Hedgehog Signalling in Injury and Disease

Whilst the studies of Watkins et al demonstrated bronchiolar epithelial expression of the Shh signalling components,³ we have demonstrated Shh restricted to type II like cells in the alveoli of patients with IPF.¹ Expression was localised to areas of remodelling epithelia, particularly those areas with underlying fibrosis. Interestingly, whilst an irritant induced murine model of fibrosis illustrated similar localisation, a murine model of allergen induced inflammation showed no such upregulation. Whilst both models illustrated evidence of inflammation, the allergen model lacked progressive fibrosis.^1,16

The upregulation of Shh at sites of epithelial injury comes amongst a plethora of other modulating signals and could therefore represent a downstream marker of a much larger process initiated by the underlying mesenchymal/fibroblastic cells, which play a crucial role in epithelial maintenance. Mesenchymal cells produce specific epithelial growth factors such as keratinocyte growth factor (KGF) and fibroblast growth factor 10 (FGF-10). These are upregulated in response to injurious stimuli, resulting in increased epithelial proliferation and rapid reestablishment of an intact epithelial layer (for a review, see ref. 17). Studies using FGF-10, FGFR2b and Shh knockout mice have recently confirmed Shh to be downstream of FGF-10 signalling.¹⁸ Shh expression on epithelium at sites of fibroblastic proliferation, such as that observed in IPF, may be a consequence of this repair process rather than an instigator of repair. Thus, Shh could be considered a regulatory factor in this instance, given its ability to downregulate FGF-10¹⁹ (see fig. 1A).

Figure 1

A) Epithelial cell Shh has the potential to signal to neighboring cells to warn of cellular injury, and generate matrix deposition and proliferation in underlying fibroblasts, preventing transudation in the event of epithelial shedding. Communication (more...)

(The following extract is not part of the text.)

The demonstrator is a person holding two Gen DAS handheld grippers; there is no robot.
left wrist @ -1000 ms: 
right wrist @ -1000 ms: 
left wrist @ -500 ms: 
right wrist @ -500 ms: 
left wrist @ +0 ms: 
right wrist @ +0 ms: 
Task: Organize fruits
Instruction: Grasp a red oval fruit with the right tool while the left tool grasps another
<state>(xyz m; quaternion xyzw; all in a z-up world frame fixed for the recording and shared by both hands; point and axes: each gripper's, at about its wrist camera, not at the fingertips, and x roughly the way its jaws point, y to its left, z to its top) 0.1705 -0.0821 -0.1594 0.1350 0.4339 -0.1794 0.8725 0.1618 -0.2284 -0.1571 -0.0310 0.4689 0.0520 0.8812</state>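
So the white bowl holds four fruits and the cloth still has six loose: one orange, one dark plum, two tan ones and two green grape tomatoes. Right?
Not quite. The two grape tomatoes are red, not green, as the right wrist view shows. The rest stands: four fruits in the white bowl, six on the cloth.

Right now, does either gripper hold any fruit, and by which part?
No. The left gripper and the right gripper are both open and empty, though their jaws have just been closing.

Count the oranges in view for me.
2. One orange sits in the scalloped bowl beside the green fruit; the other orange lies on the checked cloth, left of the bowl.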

Alternatively expression at the alveolar surfaces of IPF patients might relate to a specific element of the disease process, which maybe mirrored in the FITC mouse model, where we observe a similar pattern of expression.¹

IPF is a chronic fibrotic condition of the lung, associated with inflammation, where median survival after diagnosis is limited to five years. Although without known cause, progression is believed to have an immunological basis, linked in some way with aberrant epithelial mesenchymal interaction.²⁰ Previous work in this laboratory identified circulating antibodies to a 70-90KD protein in IPF patient serum, which were not observed in normal controls.²¹ This protein was later localised to type II cells (fig. 2), suggesting an autoantigen.²² Experiments in vivo with a polyclonal antibody raised against the antigen and a human type II epithelial cell line showed upregulated tenascin and TGF-β production.²³ Tenascin is an extracellular matrix protein associated with active scar formation, whilst TGF-β can be pro-fibrotic. Both have been well characterised as being present in the lungs of patients with IPF,^24,25 and tenascin has been shown to be localised to areas of active fibroplasias or ‘fibroblastic foci’.²³ It will be interesting to discover whether Shh is also upregulated by this interaction, as it would explain its localised expression, at areas of putative antibody interaction.

Figure 2

Cell types at the pulmonary surface.

Shh also has the potential to be profibrotic, Shh and FGF signalling are well linked in neural systems both pre and postnatally^19,26-28 and hedgehogs have been linked with collagen fibre induction in the neural system.²⁹ Shh also has substantial cell cycle modulating capabilities^30,31 and participates in well characterised proliferative mesenchymal interactions in the developing lung. Thus the localisation of Shh at fibrotic foci in IPF may also present a causal relationship with fibrosis in the IPF patient.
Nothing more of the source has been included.